ASSIGNED TASK
For every line in the records below that holds "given", make a copy.

EXTRACTED INFORMATION
+ + +

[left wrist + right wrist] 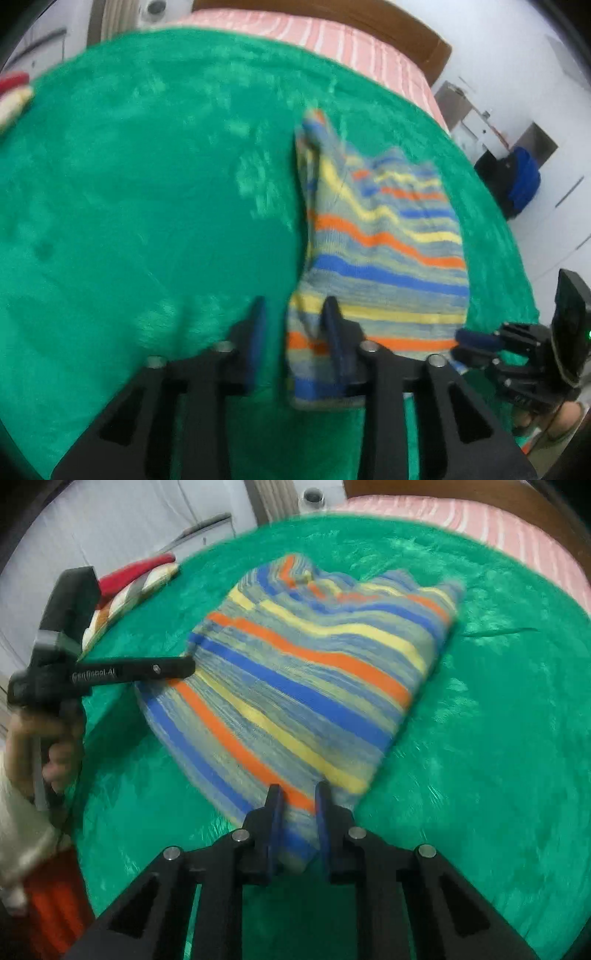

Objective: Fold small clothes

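A small striped knit garment [303, 686], with blue, orange, yellow and grey bands, lies partly folded on a green fleece blanket [480, 738]. My right gripper [297, 797] has its jaws narrowly apart around the garment's near corner; the cloth sits between the fingers. In the left wrist view the garment [384, 236] lies at right. My left gripper [293, 310] is open, its right finger over the garment's left edge, its left finger over bare blanket. The right gripper [476, 345] shows at that view's right edge, at the garment's lower right corner.
A folded red, white and yellow cloth [136, 587] lies at the blanket's far left edge. A pink striped bedsheet [332, 40] and brown headboard lie beyond the blanket. A dark blue bag [517, 181] sits on the floor at right.
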### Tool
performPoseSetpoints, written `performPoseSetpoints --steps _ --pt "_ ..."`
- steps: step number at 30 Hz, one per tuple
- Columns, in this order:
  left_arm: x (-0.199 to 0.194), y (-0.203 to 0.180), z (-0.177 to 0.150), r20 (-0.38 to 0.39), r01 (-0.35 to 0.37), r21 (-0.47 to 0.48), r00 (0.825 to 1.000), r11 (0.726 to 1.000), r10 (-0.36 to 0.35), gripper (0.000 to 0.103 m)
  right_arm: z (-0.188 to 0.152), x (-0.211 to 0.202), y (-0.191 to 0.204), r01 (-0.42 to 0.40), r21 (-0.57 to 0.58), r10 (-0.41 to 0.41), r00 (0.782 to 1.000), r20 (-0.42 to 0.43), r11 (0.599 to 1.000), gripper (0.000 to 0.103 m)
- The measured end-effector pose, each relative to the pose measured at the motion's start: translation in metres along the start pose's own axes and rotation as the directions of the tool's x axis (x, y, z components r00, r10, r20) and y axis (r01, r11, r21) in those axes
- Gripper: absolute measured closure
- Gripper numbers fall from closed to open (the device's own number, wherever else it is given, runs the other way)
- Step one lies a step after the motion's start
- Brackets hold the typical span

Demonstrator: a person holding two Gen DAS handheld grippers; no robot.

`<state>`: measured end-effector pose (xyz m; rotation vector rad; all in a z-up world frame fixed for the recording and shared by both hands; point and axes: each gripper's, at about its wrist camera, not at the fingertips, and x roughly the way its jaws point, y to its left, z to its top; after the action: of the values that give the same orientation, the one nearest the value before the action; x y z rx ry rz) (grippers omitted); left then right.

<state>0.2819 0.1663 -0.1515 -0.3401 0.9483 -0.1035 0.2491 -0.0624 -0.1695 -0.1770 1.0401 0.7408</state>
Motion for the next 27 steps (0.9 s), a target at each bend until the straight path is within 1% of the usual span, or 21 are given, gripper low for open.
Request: performPoseSetpoints --steps 1,2,4,6,7,8,9,10,11,13,15,16,17,18,19,20,22,23,24,25,27 --pt "-0.007 -0.002 0.006 0.025 0.006 0.018 1.000 1.000 -0.007 0.040 0.000 -0.007 -0.003 0.007 0.023 -0.007 1.000 0.001 1.000 0.086" --pt "-0.010 -0.005 0.016 0.045 0.028 0.039 0.999 0.999 -0.030 0.029 0.003 -0.016 -0.007 0.006 0.049 -0.007 1.000 0.022 0.999 0.086" --pt "0.000 -0.013 0.043 0.046 0.046 0.066 0.998 0.997 -0.049 0.027 0.017 -0.034 -0.012 0.011 0.064 -0.017 0.994 0.105 0.998 0.086" --pt "0.021 -0.021 0.066 0.003 0.061 0.073 0.998 0.995 -0.061 0.027 0.041 -0.042 -0.017 0.032 0.065 -0.042 0.985 0.165 0.997 0.086" --pt "0.037 -0.023 0.079 -0.022 0.053 0.067 0.998 0.996 -0.052 0.034 0.054 -0.041 -0.021 0.035 0.071 -0.048 0.981 0.189 0.997 0.086" --pt "0.059 -0.022 0.092 -0.049 0.026 0.046 0.999 0.999 -0.024 0.059 0.067 -0.037 -0.025 0.029 0.083 -0.046 0.976 0.213 0.996 0.085" --pt "0.072 -0.019 0.100 -0.069 0.010 0.026 0.998 1.000 -0.008 0.076 0.079 -0.028 -0.030 0.014 0.092 -0.034 0.975 0.221 0.996 0.085" --pt "0.088 -0.011 0.103 -0.104 0.000 -0.014 0.995 1.000 -0.002 0.089 0.087 -0.014 -0.036 0.012 0.104 -0.034 0.977 0.210 0.995 0.085" --pt "0.101 0.000 0.105 -0.126 0.006 -0.075 0.992 0.997 -0.015 0.088 0.089 -0.002 -0.042 0.009 0.127 -0.033 0.981 0.189 0.992 0.085" --pt "0.097 0.007 0.104 -0.109 0.011 -0.103 0.994 0.995 -0.022 0.087 0.084 0.040 -0.060 -0.014 0.224 -0.003 0.997 0.073 0.975 0.087" --pt "0.070 0.006 0.099 -0.067 -0.010 -0.077 0.998 0.997 0.005 0.083 0.076 0.033 -0.063 -0.036 0.250 0.003 0.991 0.131 0.968 0.088" --pt "0.056 0.005 0.093 -0.047 -0.002 -0.062 0.999 0.998 -0.001 0.074 0.073 0.021 -0.059 -0.013 0.254 -0.023 0.990 0.137 0.967 0.088" --pt "0.038 0.004 0.085 -0.027 0.022 -0.039 0.999 0.999 -0.023 0.054 0.067 0.004 -0.052 0.005 0.247 -0.045 0.986 0.160 0.969 0.083" --pt "0.026 0.002 0.076 -0.021 0.042 -0.021 0.999 0.999 -0.042 0.044 0.061 -0.011 -0.044 0.010 0.229 -0.052 0.982 0.182 0.973 0.082" --pt "0.014 -0.001 0.065 -0.012 0.059 -0.002 0.998 0.998 -0.059 0.030 0.054 -0.025 -0.034 0.008 0.204 -0.049 0.980 0.195 0.979 0.082" --pt "0.003 -0.006 0.047 -0.010 0.069 0.031 0.998 0.997 -0.069 0.026 0.046 -0.035 -0.024 -0.005 0.181 -0.031 0.980 0.197 0.983 0.082" --pt "0.006 -0.013 0.023 -0.064 0.032 0.081 0.998 0.996 -0.027 0.027 0.028 -0.042 -0.007 -0.048 0.160 0.018 0.983 0.182 0.986 0.081" --pt "0.015 -0.015 0.008 -0.113 -0.025 0.120 0.993 0.993 0.038 0.032 0.014 -0.036 -0.001 -0.063 0.157 0.040 0.988 0.147 0.986 0.080" --pt "0.019 -0.014 -0.006 -0.137 -0.073 0.155 0.986 0.985 0.095 0.033 0.000 -0.024 0.003 -0.053 0.158 0.041 0.996 0.084 0.986 0.080" --pt "0.011 -0.013 -0.014 -0.117 -0.092 0.171 0.987 0.981 0.113 0.034 -0.015 -0.014 0.006 -0.021 0.158 0.017 0.999 0.027 0.987 0.080" --pt "-0.006 -0.016 -0.020 -0.077 -0.158 0.169 0.982 0.973 0.173 0.024 -0.038 -0.023 0.013 0.020 0.168 -0.027 0.999 0.040 0.986 0.080"
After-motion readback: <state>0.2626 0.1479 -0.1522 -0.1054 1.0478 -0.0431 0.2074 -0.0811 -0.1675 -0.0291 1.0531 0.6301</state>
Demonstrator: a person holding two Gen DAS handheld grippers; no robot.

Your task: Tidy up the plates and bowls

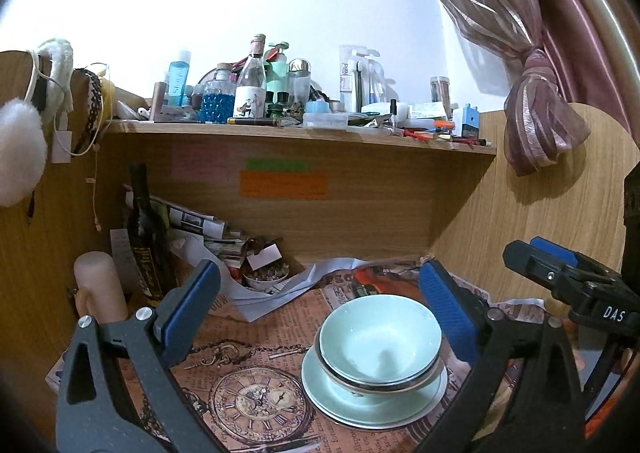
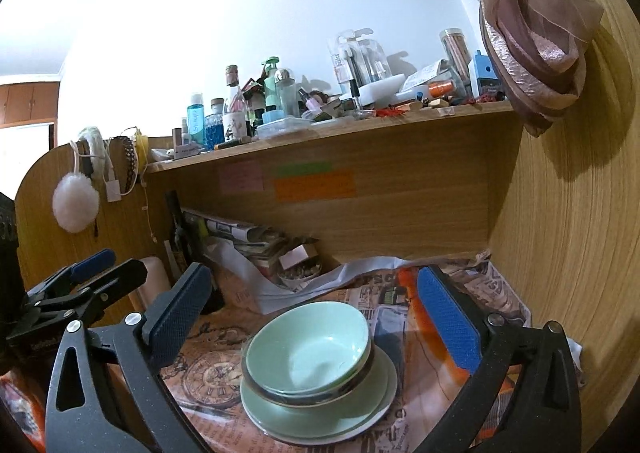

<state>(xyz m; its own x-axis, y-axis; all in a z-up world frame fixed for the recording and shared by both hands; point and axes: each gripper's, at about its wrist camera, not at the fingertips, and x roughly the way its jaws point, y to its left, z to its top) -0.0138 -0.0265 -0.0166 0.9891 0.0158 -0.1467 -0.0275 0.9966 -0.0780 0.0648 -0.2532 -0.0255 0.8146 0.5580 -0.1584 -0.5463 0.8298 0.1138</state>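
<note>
Pale green bowls (image 1: 380, 337) (image 2: 308, 345) sit nested on stacked pale green plates (image 1: 360, 405) (image 2: 280, 413), all resting on the newspaper-covered desk. My left gripper (image 1: 320, 313) stands open, its blue pads wide apart, the stack lying below and between them, untouched. My right gripper (image 2: 316, 313) is open too, with nothing in its jaws; the stack lies below, between its pads. The right gripper's tip (image 1: 532, 257) shows at the right edge of the left wrist view. The left gripper's tip (image 2: 96, 265) shows at the left edge of the right wrist view.
A cluttered shelf (image 1: 304, 133) of bottles runs above the desk. Papers, a dark bottle (image 1: 144, 229) and a small dish of bits (image 1: 266, 277) crowd the back left corner. A cream cylinder (image 1: 100, 285) stands at left. Wooden side panels (image 2: 560, 237) close in the desk.
</note>
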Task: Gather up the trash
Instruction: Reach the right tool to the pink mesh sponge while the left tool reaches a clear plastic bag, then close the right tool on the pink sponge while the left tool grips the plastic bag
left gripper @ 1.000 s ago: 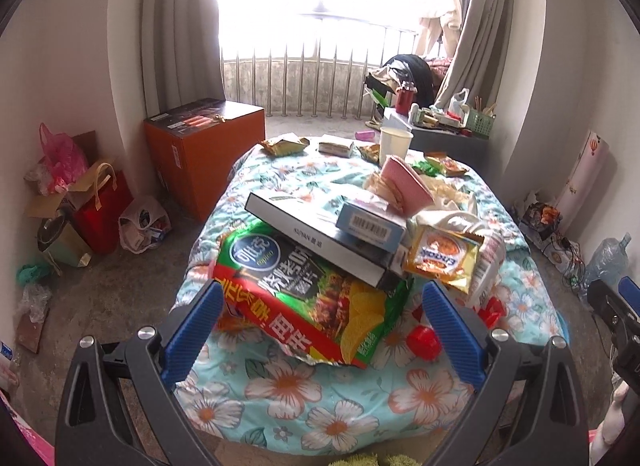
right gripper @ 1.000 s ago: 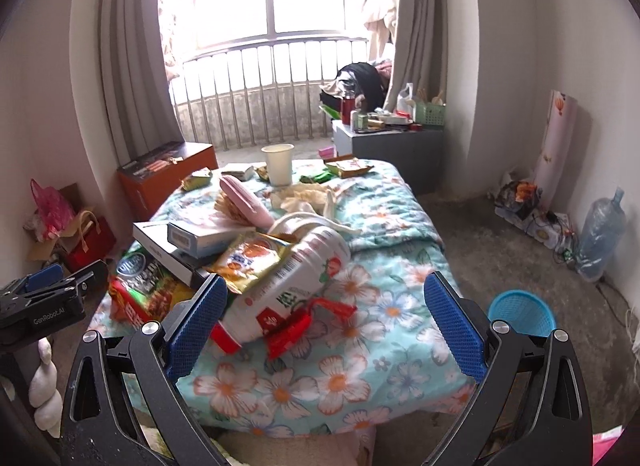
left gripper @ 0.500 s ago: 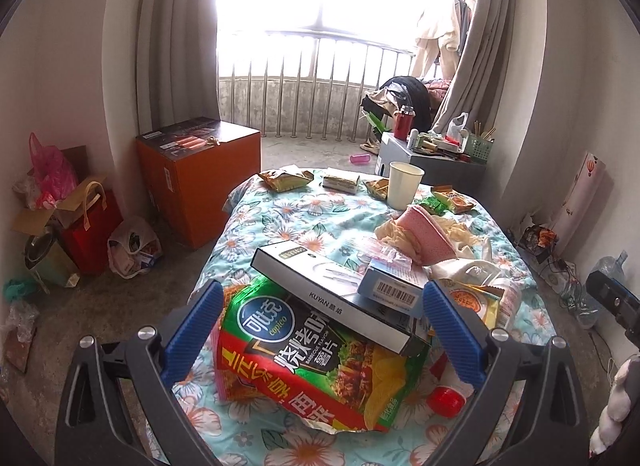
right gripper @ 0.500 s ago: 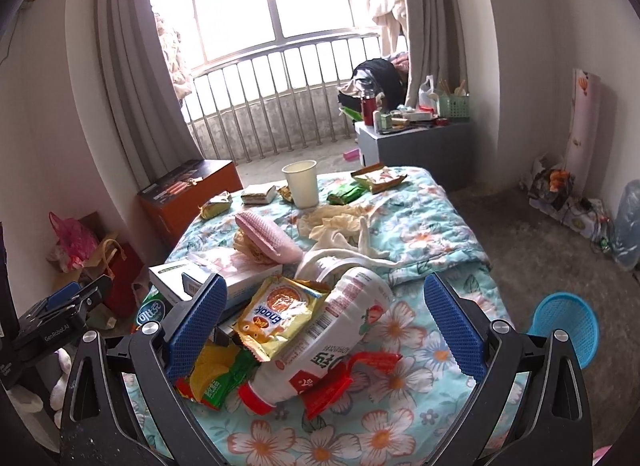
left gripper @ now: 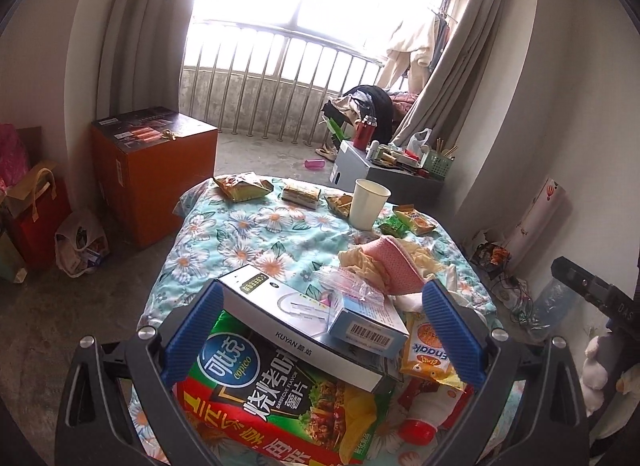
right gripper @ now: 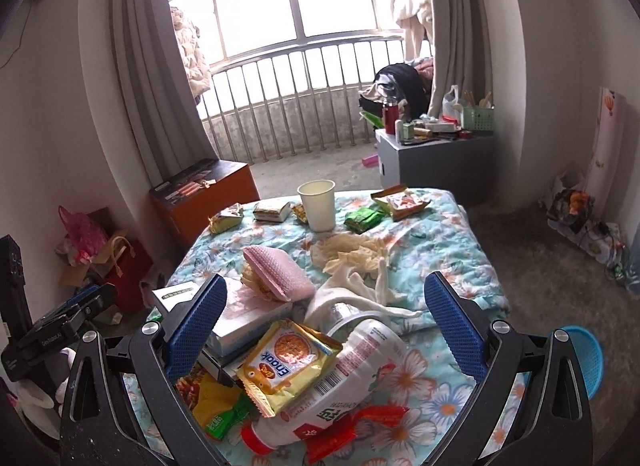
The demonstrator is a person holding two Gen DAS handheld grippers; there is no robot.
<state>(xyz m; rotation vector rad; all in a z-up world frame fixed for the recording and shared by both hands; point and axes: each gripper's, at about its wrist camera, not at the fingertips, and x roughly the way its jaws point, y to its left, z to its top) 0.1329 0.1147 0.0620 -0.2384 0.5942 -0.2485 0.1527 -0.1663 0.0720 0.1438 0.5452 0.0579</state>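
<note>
A floral-covered table (left gripper: pixel 264 242) carries a heap of trash. In the left wrist view my left gripper (left gripper: pixel 320 338) is open and empty, its blue pads either side of a grey box (left gripper: pixel 292 330) lying on a green chip bag (left gripper: pixel 280 406). A small blue box (left gripper: pixel 368 326) rests on the grey box. In the right wrist view my right gripper (right gripper: pixel 326 330) is open and empty above a yellow biscuit packet (right gripper: pixel 286 362) and a white bottle with a red cap (right gripper: pixel 340 386). A paper cup (right gripper: pixel 318 203) stands at the far end among small wrappers.
A blue basket (right gripper: pixel 580 358) sits on the floor right of the table. An orange box (left gripper: pixel 152 169) and bags (left gripper: pixel 36 209) stand to the left. A grey cabinet (right gripper: pixel 436 161) with clutter stands by the window. A pink pouch (right gripper: pixel 276 274) and crumpled cloth (right gripper: pixel 352 254) lie mid-table.
Both grippers have moved forward and lower toward the near heap of trash, which now fills more of each view. Both remain open and empty.
</note>
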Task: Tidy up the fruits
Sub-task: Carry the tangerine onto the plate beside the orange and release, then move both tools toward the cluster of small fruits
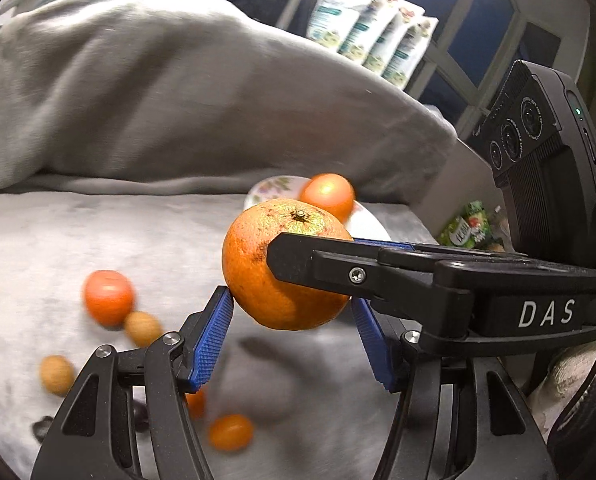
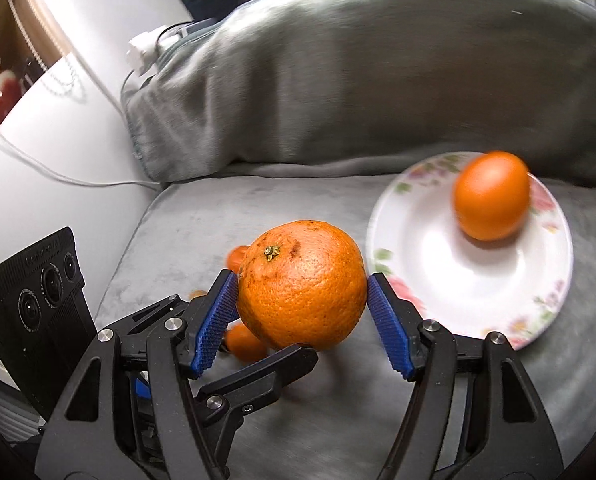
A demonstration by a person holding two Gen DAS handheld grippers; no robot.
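Your right gripper point(image 2: 302, 304) and left gripper point(image 1: 293, 312) both pinch big orange point(image 2: 304, 284), left contact unclear. Uneven release drops it short of plate point(image 2: 546, 300).

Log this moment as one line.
left gripper: shut on orange | right gripper: shut on orange | plate: holds one tangerine

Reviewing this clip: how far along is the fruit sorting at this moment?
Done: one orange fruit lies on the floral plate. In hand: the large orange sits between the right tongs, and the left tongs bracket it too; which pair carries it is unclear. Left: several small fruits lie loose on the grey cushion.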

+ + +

RESPONSE AREA
- Gripper numbers fall from closed to open (the device's own number, wherever else it is given, runs the other way)
Motion for the next 27 steps (0.9 s), a target at each bend until the straight path is within 1% of the usual span, or 21 are given, gripper low for open.

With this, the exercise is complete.